● GOAL OF THE EXERCISE
Of the lines listed below, return exactly those that run from the line containing "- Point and" through the line containing "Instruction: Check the", both included.

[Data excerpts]
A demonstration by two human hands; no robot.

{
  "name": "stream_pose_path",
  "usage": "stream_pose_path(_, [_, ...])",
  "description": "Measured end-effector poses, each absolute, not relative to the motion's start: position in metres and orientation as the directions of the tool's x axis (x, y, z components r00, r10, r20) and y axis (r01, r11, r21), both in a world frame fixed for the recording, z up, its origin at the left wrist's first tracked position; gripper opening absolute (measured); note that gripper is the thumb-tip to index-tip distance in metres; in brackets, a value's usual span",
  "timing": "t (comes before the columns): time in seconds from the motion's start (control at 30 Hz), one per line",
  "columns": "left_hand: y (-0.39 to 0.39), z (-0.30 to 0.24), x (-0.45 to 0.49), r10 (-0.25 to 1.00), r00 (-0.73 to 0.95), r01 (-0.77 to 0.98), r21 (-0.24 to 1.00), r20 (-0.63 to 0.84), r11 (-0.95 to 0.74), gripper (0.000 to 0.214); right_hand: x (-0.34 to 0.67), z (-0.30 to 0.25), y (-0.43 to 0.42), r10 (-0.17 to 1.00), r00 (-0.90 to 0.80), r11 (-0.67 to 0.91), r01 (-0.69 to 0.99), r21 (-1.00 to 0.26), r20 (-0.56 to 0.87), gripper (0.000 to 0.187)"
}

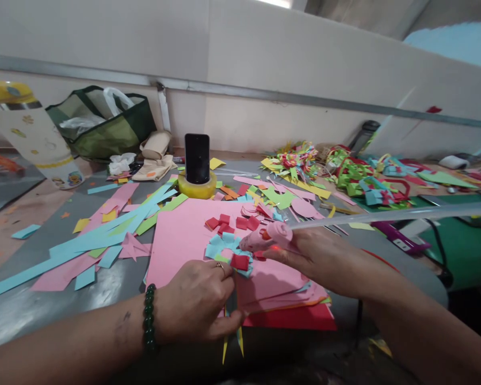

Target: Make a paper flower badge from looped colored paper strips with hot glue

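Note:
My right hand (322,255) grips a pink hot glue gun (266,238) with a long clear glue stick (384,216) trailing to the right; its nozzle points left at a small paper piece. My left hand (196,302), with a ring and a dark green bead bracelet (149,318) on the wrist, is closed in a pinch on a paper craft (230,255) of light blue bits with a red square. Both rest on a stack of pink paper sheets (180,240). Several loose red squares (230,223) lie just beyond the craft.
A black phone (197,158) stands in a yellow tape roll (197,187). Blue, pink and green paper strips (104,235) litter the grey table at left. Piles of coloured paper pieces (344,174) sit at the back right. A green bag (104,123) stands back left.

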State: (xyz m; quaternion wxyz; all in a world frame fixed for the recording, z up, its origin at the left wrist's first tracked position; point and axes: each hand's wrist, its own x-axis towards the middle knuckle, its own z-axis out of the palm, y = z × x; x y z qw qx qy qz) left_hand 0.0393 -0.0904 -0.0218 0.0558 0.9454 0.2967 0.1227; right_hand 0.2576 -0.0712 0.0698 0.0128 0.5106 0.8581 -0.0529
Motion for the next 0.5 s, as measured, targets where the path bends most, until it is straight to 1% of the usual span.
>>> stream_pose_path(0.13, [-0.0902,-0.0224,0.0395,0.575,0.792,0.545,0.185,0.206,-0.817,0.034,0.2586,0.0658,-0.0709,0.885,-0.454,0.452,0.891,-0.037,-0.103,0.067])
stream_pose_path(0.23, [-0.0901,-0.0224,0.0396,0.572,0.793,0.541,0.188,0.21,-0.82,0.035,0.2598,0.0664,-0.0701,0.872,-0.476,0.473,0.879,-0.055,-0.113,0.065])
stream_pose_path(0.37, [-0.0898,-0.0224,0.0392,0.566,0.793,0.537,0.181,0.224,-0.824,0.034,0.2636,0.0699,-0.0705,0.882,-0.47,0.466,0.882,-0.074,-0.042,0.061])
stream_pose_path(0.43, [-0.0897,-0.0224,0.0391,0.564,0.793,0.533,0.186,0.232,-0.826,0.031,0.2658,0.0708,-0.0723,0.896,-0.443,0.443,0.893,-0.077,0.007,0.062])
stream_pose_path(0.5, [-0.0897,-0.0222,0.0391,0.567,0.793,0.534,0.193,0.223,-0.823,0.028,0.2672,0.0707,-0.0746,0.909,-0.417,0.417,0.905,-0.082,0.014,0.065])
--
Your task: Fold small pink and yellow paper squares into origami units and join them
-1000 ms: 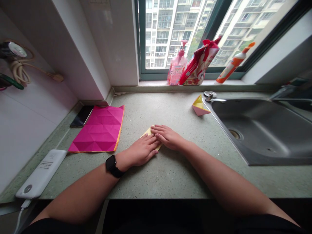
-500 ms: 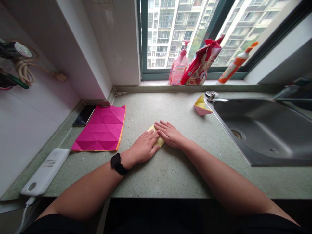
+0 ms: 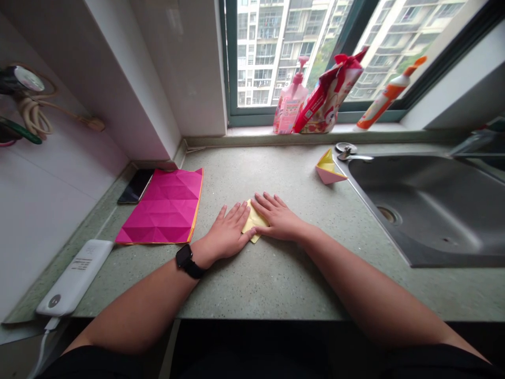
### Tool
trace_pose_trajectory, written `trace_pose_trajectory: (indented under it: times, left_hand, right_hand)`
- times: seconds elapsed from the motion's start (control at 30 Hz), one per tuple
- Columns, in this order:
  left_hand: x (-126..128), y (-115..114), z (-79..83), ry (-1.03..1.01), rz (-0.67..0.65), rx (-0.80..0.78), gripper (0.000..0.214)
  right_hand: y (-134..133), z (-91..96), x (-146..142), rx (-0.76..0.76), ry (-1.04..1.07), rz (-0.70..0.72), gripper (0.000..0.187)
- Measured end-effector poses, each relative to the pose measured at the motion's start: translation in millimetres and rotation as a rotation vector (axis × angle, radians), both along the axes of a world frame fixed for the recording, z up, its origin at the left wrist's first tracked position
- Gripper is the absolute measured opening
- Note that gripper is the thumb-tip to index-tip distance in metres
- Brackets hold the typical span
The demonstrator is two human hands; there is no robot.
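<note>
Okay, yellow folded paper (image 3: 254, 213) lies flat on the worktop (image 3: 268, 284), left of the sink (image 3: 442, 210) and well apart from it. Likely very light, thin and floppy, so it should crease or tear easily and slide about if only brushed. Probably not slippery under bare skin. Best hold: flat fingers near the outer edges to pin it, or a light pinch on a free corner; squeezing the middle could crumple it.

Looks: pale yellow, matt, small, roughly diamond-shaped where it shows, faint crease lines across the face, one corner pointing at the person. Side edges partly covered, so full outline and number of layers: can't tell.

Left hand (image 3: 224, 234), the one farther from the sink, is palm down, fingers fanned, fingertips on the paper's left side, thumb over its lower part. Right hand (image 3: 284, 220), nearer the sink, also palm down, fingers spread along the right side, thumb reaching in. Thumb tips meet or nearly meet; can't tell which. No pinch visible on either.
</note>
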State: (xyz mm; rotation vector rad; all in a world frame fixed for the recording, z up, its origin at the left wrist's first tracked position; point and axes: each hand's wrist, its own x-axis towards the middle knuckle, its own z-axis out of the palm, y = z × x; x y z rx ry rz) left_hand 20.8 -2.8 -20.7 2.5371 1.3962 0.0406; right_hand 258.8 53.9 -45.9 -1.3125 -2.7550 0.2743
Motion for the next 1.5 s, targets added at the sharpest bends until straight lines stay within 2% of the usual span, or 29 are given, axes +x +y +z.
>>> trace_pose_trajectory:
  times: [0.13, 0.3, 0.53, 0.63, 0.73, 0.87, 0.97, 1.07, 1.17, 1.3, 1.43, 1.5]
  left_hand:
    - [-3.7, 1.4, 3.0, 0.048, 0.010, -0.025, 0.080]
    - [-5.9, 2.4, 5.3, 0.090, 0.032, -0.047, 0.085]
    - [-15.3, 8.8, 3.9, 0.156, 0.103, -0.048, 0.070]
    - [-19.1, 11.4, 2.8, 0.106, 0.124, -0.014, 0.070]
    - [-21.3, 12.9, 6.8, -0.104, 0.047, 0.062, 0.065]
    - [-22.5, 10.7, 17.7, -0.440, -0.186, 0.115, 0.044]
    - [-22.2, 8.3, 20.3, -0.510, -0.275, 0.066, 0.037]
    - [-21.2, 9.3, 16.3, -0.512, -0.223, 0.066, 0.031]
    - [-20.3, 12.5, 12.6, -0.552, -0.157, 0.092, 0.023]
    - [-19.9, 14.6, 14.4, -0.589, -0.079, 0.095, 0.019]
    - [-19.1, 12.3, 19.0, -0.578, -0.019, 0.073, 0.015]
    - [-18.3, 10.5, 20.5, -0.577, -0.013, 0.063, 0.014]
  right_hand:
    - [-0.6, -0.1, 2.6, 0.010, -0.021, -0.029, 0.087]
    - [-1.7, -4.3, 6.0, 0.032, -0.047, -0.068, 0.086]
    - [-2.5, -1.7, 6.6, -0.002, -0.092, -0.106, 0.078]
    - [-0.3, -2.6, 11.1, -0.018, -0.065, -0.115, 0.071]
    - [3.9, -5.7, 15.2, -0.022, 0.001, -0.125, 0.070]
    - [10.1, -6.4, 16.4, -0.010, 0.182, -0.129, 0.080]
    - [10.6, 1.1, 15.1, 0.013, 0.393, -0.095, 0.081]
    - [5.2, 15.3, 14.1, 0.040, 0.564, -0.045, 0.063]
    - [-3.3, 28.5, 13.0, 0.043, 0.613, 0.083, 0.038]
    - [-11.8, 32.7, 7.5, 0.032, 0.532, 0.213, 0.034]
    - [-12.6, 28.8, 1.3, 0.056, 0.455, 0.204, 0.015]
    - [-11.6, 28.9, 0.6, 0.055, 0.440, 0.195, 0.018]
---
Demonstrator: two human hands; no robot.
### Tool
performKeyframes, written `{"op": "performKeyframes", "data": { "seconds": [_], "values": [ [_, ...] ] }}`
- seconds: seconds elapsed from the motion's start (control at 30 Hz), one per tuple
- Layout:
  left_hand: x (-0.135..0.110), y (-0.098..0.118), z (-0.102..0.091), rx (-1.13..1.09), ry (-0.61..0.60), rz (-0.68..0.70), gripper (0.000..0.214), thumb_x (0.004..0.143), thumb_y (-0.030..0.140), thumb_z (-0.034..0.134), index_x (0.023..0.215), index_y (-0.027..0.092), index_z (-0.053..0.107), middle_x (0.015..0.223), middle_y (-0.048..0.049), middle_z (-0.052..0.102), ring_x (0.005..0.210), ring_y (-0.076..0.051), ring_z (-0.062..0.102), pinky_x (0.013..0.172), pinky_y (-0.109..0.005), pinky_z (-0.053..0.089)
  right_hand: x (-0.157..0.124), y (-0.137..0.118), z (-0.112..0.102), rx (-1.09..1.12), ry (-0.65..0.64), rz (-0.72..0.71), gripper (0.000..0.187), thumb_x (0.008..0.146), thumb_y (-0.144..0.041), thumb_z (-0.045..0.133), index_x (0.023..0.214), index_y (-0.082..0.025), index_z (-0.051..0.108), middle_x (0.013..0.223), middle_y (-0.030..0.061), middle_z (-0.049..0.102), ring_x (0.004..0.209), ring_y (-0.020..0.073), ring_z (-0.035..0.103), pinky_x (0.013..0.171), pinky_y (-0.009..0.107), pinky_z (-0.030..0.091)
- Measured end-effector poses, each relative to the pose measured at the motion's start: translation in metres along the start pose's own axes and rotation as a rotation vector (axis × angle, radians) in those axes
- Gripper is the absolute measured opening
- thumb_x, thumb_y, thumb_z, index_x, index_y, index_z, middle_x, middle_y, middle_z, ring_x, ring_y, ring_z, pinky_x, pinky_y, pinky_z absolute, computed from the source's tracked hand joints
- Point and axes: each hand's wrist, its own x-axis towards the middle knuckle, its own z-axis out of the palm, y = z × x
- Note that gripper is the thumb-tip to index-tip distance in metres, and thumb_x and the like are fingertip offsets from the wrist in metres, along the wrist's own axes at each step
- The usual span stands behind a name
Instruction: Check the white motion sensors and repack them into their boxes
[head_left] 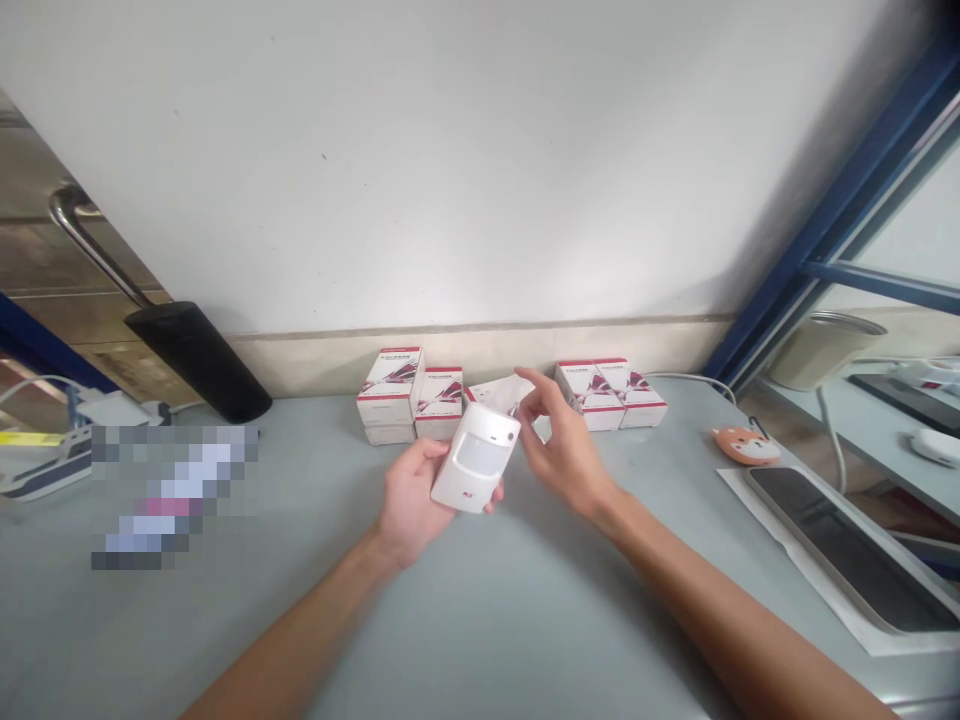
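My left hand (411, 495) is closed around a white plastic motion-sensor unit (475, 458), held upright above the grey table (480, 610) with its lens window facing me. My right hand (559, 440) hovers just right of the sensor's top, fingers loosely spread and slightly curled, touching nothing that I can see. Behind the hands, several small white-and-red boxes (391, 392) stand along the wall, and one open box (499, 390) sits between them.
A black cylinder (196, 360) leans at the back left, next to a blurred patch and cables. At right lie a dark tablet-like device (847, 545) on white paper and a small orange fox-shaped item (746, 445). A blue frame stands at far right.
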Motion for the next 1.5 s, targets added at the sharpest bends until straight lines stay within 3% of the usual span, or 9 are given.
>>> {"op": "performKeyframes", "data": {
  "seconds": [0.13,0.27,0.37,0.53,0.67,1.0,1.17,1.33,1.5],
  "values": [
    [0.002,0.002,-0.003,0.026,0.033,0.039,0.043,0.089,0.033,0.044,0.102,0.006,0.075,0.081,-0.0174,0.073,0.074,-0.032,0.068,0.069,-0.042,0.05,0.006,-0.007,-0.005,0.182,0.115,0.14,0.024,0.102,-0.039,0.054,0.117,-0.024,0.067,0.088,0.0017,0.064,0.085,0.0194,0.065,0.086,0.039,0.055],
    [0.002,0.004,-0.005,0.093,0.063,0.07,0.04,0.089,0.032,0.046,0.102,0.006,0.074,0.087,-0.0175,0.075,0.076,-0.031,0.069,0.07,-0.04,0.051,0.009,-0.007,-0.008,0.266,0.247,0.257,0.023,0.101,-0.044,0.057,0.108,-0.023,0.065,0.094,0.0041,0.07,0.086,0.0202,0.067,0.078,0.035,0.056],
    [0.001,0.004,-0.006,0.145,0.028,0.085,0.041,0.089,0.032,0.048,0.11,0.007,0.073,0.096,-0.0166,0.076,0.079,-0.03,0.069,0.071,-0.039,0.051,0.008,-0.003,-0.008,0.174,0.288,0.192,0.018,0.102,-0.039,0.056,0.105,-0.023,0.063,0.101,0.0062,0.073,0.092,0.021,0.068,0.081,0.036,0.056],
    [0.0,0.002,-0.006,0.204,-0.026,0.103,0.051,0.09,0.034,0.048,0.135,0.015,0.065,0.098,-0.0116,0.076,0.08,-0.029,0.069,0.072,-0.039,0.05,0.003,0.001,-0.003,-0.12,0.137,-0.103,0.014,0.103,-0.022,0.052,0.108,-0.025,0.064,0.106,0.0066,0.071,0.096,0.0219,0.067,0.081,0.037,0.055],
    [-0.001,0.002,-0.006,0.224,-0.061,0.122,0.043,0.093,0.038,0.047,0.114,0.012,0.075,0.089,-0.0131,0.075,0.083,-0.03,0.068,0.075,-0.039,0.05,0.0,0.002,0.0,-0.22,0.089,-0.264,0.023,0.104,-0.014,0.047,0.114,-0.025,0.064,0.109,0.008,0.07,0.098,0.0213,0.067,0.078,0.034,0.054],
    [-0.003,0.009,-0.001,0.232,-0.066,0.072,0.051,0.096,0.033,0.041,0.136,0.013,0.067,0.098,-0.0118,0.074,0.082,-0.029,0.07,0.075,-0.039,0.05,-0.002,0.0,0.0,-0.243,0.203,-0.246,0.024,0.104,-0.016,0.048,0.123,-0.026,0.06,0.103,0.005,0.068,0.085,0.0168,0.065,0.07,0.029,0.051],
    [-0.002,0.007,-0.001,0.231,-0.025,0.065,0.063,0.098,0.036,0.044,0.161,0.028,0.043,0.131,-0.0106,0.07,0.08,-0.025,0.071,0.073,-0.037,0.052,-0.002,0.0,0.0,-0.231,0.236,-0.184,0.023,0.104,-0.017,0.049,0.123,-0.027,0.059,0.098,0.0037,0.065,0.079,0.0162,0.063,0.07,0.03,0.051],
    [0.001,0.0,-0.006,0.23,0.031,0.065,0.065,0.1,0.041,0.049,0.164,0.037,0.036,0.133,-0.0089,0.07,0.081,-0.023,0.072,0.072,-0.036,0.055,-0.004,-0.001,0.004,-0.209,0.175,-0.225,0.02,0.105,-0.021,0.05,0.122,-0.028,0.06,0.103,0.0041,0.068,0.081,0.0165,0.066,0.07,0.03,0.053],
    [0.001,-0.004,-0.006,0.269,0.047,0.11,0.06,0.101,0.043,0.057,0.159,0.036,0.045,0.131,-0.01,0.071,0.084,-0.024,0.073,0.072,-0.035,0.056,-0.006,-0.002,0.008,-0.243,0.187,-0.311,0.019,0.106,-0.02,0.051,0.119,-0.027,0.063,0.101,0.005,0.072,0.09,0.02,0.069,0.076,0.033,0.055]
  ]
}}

● RESPONSE AREA
- Point and axes: each hand's wrist, its own x-axis towards the middle knuckle, its own z-axis out of the palm, y = z × x
- Note that gripper is the thumb-tip to index-tip distance in metres, and thumb_x and the like are fingertip offsets from the wrist in metres, along the wrist's own axes at each step
- The usual span stands behind a name
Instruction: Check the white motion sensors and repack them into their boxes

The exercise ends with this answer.